PROVIDED RECORDS.
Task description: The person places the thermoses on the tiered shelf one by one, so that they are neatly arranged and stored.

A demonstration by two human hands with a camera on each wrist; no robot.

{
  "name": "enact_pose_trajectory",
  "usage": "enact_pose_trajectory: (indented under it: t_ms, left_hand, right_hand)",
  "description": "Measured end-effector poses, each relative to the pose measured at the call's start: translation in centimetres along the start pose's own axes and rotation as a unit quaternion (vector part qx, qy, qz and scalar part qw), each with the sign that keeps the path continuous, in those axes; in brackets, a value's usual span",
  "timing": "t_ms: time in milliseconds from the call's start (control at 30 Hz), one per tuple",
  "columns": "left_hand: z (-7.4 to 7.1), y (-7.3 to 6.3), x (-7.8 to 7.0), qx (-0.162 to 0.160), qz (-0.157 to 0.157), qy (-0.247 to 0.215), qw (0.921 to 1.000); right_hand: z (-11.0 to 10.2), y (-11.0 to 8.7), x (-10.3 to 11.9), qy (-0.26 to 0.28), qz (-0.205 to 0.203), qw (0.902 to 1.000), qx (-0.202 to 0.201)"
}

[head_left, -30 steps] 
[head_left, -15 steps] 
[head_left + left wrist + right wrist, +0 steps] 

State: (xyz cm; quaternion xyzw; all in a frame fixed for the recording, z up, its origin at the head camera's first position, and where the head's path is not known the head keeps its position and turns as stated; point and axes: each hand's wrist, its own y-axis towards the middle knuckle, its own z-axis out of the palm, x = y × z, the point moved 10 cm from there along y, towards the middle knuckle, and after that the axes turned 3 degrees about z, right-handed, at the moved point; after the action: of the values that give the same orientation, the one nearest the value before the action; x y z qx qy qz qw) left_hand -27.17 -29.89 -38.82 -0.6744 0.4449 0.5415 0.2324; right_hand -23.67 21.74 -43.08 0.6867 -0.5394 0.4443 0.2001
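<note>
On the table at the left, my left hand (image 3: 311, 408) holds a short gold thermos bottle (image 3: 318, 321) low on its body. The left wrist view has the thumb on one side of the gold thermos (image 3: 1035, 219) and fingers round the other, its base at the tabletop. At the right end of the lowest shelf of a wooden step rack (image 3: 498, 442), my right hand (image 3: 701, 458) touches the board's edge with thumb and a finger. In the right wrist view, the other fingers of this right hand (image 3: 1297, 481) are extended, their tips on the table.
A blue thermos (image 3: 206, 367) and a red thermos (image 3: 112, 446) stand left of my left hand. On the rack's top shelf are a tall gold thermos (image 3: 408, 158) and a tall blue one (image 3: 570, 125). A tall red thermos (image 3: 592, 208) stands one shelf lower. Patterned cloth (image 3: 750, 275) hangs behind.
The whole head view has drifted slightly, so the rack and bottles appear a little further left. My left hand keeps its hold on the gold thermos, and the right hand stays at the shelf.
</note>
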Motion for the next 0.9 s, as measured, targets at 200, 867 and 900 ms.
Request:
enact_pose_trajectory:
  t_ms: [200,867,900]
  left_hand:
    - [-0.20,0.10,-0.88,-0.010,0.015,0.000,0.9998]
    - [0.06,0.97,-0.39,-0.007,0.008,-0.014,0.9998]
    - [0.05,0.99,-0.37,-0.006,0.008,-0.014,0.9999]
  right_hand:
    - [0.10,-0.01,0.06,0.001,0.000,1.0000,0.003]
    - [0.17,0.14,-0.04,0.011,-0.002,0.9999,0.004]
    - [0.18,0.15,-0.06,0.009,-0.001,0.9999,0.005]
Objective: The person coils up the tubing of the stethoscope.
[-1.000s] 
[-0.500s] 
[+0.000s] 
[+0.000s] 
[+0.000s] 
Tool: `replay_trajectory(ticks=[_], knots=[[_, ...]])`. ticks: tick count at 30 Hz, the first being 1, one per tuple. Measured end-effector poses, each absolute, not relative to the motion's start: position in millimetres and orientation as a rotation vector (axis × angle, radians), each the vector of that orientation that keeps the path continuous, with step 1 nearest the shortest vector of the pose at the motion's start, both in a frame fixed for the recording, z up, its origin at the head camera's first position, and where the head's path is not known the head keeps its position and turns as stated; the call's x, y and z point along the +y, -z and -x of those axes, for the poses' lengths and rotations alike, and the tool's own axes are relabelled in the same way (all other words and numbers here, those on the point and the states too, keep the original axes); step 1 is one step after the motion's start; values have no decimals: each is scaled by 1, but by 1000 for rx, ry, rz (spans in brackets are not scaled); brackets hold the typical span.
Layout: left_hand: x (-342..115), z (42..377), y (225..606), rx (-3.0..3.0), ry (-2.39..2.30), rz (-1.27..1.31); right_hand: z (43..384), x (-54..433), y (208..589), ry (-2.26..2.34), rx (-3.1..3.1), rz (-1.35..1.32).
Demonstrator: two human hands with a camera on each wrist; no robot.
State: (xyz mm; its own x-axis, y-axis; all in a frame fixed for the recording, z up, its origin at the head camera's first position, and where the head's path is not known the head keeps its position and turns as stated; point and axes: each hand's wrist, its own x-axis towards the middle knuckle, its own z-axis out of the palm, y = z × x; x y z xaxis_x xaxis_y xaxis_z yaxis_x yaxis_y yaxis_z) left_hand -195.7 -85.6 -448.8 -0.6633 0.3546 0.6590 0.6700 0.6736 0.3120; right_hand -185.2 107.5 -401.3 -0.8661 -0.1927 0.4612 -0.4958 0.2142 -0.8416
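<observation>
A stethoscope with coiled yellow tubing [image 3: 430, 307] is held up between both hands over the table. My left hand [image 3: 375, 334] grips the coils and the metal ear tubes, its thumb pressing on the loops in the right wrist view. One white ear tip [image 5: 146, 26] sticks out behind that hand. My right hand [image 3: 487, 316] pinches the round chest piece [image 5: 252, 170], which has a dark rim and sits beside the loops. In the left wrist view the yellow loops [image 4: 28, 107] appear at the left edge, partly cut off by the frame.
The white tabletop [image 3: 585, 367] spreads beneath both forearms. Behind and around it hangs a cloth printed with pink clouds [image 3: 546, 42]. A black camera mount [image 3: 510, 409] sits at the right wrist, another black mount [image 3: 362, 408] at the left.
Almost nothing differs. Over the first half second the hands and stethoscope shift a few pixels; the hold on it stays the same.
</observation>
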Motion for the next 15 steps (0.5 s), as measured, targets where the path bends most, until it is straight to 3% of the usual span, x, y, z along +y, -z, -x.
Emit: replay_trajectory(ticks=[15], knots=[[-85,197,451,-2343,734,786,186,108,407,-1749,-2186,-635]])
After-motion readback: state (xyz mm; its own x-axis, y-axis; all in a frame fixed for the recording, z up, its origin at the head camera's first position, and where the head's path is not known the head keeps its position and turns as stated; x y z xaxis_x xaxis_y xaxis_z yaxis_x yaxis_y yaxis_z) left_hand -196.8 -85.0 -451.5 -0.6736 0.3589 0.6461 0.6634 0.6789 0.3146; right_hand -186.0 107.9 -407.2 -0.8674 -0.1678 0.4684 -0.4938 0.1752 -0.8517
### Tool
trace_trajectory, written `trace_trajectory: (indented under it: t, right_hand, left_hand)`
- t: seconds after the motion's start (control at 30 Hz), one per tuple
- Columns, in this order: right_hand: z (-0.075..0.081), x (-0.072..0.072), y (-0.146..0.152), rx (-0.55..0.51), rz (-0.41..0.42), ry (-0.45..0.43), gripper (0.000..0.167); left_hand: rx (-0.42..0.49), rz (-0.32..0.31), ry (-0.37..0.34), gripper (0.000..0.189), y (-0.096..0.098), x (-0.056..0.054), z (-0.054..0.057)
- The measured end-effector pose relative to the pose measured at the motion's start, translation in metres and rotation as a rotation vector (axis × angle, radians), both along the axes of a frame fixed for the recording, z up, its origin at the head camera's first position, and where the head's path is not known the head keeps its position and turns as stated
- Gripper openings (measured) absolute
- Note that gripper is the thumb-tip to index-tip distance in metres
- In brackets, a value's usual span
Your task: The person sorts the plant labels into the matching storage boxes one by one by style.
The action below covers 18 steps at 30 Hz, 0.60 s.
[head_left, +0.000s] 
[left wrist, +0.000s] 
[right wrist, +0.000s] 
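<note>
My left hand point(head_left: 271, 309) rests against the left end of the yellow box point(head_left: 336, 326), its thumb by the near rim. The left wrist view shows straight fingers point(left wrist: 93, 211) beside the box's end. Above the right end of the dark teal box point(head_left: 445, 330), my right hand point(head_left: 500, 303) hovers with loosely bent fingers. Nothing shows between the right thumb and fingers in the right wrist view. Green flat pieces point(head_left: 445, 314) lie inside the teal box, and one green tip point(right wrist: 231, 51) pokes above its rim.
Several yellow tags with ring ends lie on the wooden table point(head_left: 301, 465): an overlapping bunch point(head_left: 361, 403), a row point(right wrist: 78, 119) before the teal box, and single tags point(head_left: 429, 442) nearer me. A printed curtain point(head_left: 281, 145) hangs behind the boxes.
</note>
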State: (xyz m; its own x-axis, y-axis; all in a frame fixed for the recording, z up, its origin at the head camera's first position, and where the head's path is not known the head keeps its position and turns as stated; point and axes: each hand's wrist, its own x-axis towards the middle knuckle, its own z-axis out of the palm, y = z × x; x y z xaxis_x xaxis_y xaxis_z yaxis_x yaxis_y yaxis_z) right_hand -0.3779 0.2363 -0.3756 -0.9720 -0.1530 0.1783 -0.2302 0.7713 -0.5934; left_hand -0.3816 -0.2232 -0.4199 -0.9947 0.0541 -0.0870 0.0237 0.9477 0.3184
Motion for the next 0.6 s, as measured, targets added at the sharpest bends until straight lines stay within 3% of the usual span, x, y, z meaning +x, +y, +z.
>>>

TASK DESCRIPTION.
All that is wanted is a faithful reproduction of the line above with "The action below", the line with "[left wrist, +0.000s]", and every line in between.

ANSWER BOX.
The action below covers 18 steps at 30 Hz, 0.60 s.
[head_left, +0.000s] 
[left wrist, +0.000s] 

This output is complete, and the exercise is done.